Common
Network Protocols
Randal L. Schwartz
When Larry Wall added the socket function to Perl version 3 more
than a dozen years ago, we Perl programmers rejoiced, because we
no longer needed to write separate C programs to connect over the
(then tiny) network. We could write programs that could send mail
or fetch news articles! Little did anyone foresee the importance
that TCP/IP would play in the lives of everyone within a few years.
Let's take a look at what Perl has learned to do in the past decade.
For example, in my column "The Simplicity of Sockets" in Sys
Admin, July 2003 (http://www.samag.com/documents/s=8284/sam0307g/0307g),
I illustrated an easy way to connect to a socket (in this case,
the daytime service at the NIST) and dump out the entire
response:
use IO::Socket::INET;
my $client = IO::Socket::INET->new('time.nist.gov:13')
or die "new: $@";
print for <$client>;
In this case, there's no interactive protocol. We connect, take everything
handed to us, and dump it out. But nearly always, the net protocols
require an interaction, such as providing authentication credentials,
selecting the various tasks, and providing needed data.
Higher Level Protocols for Clients
Luckily, Perl has been the "duct tape of the Internet" for long
enough that nearly every core net protocol already has a module
in the CPAN providing some level of support. In nearly all cases,
these modules are named with a Net:: prefix, followed immediately
by the traditional name for the protocol (like SMTP or DNS). This
means that we don't have to spend time "reinventing the wheel" to
talk the protocol. We can concentrate on our application instead.

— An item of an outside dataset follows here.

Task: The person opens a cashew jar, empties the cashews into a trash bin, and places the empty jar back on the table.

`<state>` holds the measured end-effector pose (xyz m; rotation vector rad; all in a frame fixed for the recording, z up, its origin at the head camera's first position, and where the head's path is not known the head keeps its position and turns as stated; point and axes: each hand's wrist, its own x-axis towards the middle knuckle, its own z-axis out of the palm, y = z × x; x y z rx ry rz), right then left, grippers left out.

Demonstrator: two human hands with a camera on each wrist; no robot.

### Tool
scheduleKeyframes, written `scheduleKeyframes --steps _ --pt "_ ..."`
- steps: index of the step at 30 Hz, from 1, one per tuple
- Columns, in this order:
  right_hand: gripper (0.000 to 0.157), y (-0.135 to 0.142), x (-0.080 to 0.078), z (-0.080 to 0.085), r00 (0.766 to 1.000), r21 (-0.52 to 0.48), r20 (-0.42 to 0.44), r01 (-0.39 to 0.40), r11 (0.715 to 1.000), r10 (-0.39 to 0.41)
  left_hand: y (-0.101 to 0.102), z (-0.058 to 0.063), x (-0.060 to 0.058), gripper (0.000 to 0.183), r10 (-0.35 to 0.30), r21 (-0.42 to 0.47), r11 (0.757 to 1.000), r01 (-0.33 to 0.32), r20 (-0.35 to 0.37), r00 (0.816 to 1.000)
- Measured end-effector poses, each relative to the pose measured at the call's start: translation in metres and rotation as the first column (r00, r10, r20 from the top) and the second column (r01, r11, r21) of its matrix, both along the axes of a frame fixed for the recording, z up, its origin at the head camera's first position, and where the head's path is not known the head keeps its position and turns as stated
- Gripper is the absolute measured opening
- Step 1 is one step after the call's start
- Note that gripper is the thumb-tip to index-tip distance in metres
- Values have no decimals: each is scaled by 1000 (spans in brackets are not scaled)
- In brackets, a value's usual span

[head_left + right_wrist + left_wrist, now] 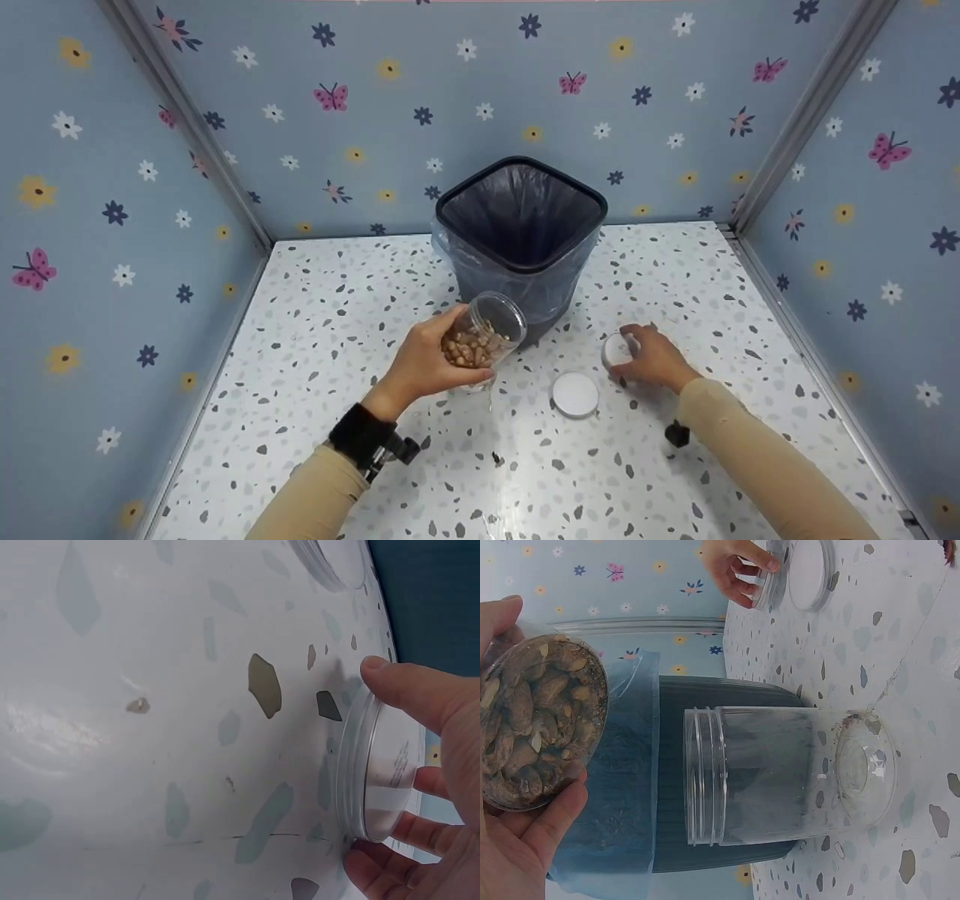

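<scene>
My left hand (431,360) grips a clear plastic jar (495,319) that is tilted, its open mouth toward the bin. Brown nuts (544,716) fill its lower part. Below it, a second clear jar (769,772) stands upright on the table without a lid; in the head view the held jar mostly hides it. Over to the right, my right hand (656,358) holds a round lid (386,772) by its rim at the tabletop, thumb on one side and fingers on the other. Another white lid (575,395) lies flat just left of that hand.
A dark bin (521,271) with a translucent bag liner stands behind the jars, against the back wall. Flowered panels (390,112) enclose the speckled white table (322,315) at the back and both sides. A small dark scrap (496,457) lies near the front.
</scene>
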<state>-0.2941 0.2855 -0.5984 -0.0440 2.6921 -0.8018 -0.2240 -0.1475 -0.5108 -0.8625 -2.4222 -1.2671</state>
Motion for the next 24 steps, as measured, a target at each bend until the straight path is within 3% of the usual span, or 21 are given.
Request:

The protocols used on the Internet are worked out with careful
design and discussion. Too often, I've seen network programming
newbies rush in and try to invent their own protocols. Apparently,
they don't realize the pitfalls. A protocol must clearly specify
who is talking, and when, defining all possible state transitions.
A protocol also must include specifications for data, such as how
to escape that odd data that might be confused for delimiters or
special operations. A protocol that uses UDP also has to understand
how to deal with MTUs (the maximum size for a UDP packet on a given
link, which varies with the network topology) and network delays,
drops, and re-sequencing.
Luckily, the Net:: modules hide all of this from us. We
simply use the provided API, and relax, knowing that the module
author has followed the specification accurately. Hopefully.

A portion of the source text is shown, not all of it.